Give the data again exactly, stopping after the "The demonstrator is" line.

Stored records:
--- START ---

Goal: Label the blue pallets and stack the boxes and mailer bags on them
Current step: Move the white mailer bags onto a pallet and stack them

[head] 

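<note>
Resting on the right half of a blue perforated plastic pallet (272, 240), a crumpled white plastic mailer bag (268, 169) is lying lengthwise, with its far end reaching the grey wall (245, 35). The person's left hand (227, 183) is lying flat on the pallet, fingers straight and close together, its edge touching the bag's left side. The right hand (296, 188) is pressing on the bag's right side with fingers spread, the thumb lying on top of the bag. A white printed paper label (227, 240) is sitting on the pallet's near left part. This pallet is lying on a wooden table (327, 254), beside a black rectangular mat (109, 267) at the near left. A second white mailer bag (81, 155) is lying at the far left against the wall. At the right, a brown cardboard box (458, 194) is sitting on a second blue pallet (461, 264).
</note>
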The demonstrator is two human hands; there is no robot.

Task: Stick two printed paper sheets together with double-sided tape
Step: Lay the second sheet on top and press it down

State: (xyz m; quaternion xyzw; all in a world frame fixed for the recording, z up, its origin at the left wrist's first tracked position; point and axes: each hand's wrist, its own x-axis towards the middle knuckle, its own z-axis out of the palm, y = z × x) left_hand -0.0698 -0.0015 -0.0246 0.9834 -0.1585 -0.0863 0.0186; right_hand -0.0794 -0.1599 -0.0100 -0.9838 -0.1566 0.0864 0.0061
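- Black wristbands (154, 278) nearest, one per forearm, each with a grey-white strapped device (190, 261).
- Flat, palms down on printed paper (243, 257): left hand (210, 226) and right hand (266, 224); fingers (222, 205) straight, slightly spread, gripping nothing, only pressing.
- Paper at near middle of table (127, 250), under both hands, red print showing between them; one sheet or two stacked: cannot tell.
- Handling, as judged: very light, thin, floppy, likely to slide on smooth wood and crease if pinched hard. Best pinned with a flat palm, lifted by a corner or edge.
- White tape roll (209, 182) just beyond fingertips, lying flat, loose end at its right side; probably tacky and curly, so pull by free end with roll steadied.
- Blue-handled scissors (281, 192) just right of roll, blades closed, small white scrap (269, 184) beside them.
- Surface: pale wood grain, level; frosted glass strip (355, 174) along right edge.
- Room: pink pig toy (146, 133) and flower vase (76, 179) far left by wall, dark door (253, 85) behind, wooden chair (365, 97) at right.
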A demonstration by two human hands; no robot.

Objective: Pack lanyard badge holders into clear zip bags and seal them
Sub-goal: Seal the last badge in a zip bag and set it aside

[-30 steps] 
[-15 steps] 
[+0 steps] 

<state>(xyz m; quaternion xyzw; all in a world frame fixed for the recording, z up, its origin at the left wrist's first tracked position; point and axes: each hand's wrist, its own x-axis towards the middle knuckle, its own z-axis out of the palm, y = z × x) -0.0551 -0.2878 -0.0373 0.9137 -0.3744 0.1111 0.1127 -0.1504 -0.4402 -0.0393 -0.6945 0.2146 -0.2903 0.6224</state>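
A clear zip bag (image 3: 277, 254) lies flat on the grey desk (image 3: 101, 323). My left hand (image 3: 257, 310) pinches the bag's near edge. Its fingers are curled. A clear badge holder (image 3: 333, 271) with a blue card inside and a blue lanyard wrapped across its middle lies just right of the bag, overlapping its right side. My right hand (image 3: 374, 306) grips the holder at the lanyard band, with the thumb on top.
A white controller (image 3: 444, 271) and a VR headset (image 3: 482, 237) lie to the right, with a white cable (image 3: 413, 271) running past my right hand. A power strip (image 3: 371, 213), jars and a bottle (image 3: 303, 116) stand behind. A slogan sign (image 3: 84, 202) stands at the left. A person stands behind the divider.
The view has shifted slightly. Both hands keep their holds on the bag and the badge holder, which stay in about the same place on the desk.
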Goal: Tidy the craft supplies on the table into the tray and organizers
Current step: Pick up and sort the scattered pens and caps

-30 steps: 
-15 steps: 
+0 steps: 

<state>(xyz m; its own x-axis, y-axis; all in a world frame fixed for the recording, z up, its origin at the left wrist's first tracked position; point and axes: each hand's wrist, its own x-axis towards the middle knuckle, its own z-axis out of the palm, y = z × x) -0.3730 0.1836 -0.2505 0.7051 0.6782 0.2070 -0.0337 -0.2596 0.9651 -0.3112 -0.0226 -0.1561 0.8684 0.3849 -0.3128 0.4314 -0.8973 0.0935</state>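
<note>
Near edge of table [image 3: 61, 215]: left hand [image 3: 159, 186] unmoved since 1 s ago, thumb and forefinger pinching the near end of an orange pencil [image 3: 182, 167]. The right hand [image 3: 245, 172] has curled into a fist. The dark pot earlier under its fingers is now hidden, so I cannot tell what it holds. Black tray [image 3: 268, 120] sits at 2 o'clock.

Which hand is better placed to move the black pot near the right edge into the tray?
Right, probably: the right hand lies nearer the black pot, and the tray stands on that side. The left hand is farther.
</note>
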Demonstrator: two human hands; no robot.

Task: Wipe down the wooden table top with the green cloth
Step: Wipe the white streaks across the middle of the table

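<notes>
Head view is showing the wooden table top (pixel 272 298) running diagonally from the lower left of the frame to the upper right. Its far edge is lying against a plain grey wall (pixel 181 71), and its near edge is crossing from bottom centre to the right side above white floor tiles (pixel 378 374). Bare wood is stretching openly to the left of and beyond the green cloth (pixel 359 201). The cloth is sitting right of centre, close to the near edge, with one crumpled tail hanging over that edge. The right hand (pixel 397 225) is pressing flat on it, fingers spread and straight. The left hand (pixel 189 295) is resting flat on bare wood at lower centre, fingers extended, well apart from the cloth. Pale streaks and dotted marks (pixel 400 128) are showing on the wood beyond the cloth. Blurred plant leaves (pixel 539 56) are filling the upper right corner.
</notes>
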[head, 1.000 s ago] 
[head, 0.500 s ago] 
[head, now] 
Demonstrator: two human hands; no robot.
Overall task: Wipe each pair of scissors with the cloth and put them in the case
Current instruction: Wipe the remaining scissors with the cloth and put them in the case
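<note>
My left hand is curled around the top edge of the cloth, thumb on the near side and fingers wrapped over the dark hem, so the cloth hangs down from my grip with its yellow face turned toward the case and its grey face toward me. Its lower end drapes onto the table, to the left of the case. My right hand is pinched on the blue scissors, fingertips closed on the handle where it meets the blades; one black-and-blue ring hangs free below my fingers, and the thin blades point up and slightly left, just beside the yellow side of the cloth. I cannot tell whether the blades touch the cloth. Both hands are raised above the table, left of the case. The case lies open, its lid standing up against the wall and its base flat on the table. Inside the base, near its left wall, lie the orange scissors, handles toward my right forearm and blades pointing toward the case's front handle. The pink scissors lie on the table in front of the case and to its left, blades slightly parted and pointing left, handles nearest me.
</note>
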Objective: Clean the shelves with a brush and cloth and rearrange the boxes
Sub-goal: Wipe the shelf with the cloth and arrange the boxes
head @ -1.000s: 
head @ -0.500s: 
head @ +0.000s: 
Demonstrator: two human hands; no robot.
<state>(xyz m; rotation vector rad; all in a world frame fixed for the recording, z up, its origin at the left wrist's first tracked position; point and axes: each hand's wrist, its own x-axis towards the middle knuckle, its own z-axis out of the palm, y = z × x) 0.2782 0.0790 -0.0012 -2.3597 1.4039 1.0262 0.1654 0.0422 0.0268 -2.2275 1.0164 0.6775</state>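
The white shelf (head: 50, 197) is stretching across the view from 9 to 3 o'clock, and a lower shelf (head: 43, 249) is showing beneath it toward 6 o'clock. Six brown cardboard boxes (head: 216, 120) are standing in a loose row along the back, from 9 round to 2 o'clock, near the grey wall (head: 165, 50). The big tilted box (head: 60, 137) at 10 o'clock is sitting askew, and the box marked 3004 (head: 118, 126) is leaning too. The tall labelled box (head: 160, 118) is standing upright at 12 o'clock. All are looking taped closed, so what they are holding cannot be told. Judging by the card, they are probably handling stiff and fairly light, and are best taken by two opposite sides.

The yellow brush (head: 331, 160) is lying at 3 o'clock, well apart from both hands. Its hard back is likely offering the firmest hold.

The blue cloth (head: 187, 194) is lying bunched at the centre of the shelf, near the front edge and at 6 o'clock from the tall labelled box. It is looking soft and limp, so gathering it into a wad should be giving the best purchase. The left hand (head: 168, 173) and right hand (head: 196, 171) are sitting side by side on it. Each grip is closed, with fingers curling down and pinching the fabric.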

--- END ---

■ **Reply**
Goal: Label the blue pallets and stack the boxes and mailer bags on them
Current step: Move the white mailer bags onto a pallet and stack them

[head] 

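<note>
Resting on the right half of a blue perforated plastic pallet (272, 240), a crumpled white plastic mailer bag (268, 169) is lying lengthwise, with its far end reaching the grey wall (245, 35). The person's left hand (227, 183) is lying flat on the pallet, fingers straight and close together, its edge touching the bag's left side. The right hand (296, 188) is pressing on the bag's right side with fingers spread, the thumb lying on top of the bag. A white printed paper label (227, 240) is sitting on the pallet's near left part. This pallet is lying on a wooden table (327, 254), beside a black rectangular mat (109, 267) at the near left. A second white mailer bag (81, 155) is lying at the far left against the wall. At the right, a brown cardboard box (458, 194) is sitting on a second blue pallet (461, 264).
</note>
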The demonstrator is two human hands; there is no robot.

This is the complete answer to the exercise.